Attackers and Cybersecurity Professionals

Attackers are individuals or groups who attempt to exploit vulnerability for personal or financial gain. Attackers are interested in everything, from credit cards to product designs and anything with value.

Amateurs – These people are sometimes called Script Kiddies. They are usually attackers with little or no skill, often using existing tools or instructions found on the Internet to launch attacks. Some of them are just curious, while others are trying to demonstrate their skills and cause harm. They may be using basic tools, but the results can still be devastating.

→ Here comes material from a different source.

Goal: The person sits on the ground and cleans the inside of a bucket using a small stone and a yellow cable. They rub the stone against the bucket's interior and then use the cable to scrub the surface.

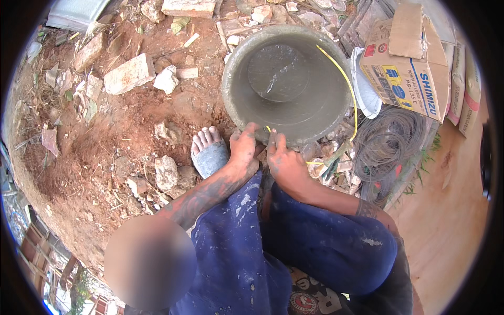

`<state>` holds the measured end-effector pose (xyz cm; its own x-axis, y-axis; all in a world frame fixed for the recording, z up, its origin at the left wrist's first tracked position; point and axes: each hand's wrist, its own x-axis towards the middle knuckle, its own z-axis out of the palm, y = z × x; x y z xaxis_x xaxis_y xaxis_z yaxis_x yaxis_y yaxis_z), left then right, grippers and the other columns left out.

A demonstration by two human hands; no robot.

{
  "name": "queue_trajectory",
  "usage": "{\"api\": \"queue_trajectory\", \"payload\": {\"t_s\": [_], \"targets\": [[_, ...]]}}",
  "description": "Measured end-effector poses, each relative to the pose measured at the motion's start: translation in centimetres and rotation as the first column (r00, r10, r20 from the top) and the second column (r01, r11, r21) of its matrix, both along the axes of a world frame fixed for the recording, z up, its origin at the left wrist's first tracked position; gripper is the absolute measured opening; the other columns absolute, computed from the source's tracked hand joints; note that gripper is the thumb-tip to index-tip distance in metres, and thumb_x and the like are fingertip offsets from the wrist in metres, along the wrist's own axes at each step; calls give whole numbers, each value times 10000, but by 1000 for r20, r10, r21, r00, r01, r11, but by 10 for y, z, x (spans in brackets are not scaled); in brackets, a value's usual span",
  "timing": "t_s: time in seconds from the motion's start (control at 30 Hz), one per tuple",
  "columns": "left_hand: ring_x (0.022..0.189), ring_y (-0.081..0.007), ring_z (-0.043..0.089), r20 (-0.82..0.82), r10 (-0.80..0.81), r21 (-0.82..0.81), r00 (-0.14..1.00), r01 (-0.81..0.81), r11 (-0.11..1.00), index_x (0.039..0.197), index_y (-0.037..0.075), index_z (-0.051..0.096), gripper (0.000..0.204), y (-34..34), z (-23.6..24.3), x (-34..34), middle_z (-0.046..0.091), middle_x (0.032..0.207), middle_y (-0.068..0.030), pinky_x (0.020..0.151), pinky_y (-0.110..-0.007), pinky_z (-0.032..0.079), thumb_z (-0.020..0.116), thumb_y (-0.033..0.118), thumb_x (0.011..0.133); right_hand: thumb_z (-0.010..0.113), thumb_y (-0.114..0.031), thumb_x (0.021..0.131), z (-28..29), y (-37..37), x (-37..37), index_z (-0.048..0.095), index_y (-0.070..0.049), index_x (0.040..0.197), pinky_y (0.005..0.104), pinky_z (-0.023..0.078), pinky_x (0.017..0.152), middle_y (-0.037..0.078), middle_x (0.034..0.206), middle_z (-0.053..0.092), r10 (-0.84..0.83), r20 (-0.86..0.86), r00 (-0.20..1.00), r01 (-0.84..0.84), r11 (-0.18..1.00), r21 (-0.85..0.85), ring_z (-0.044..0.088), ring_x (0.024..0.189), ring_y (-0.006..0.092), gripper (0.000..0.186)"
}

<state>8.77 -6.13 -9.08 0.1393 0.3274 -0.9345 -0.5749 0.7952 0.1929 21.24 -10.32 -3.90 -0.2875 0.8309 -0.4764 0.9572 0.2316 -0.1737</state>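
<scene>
A round grey concrete tub (247, 107) with a wet-looking inner wall stands in front of me. My left hand (244, 146) is closed at its near rim; whatever lies in those fingers is hidden. Close beside it, my right hand (284, 157) pinches a thin yellow cord, and a short yellow bit shows between the two hands. From inside the tub the yellow cord (350, 89) arcs over the right rim, drops to the rubble and runs back behind my right hand. Grey, cement-like smears cover both hands and the left forearm.
My bare foot (210, 155) with a grey wrap rests left of the tub. Broken bricks (129, 73) and stones (166, 172) litter the red soil. Right of the tub are a coil of wire (388, 147), a cardboard box (404, 68) and a brown wooden board (441, 194).
</scene>
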Motion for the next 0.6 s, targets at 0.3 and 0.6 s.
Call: {"api": "queue_trajectory", "payload": {"t_s": [0.3, 0.6], "targets": [[996, -197, 613, 111, -266, -52, 957, 273, 961, 1205, 9, 600, 403, -1, -15, 2, 643, 1098, -110, 935, -385, 499, 656, 345, 988, 648, -94, 799, -22, -15, 28, 555, 67, 1346, 403, 583, 523, 152, 1042, 597, 17, -87, 996, -7, 993, 120, 690, 559, 303, 577], [989, -204, 615, 227, -212, 13, 950, 215, 976, 1181, 14, 604, 284, 9, -19, 13, 638, 1061, -95, 927, -384, 508, 622, 218, 984, 677, -109, 752, -21, -9, 41, 627, 21, 1279, 414, 563, 502, 106, 961, 592, -14, -140, 990, 44, 976, 213, 675, 546, 278, 545]]}}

Hackers – This group of attackers break into computers or networks to gain access. Depending on the intent of the break-in, these attackers are classified as white, grey, or black hats. The white hat attackers break into networks or computer systems to discover weaknesses so that the security of these systems can be improved. These break-ins are done with prior permission and any results are reported back to the owner. On the other hand, black hat attackers take advantage of any vulnerability for illegal personal, financial or political gain. Grey hat attackers are somewhere between white and black hat attackers. The grey hat attackers may find a vulnerability in a system. Grey hat hackers may report the vulnerability to the owners of the system if that action coincides with their agenda. Some grey hat hackers publish the facts about the vulnerability on the Internet so that other attackers can exploit it.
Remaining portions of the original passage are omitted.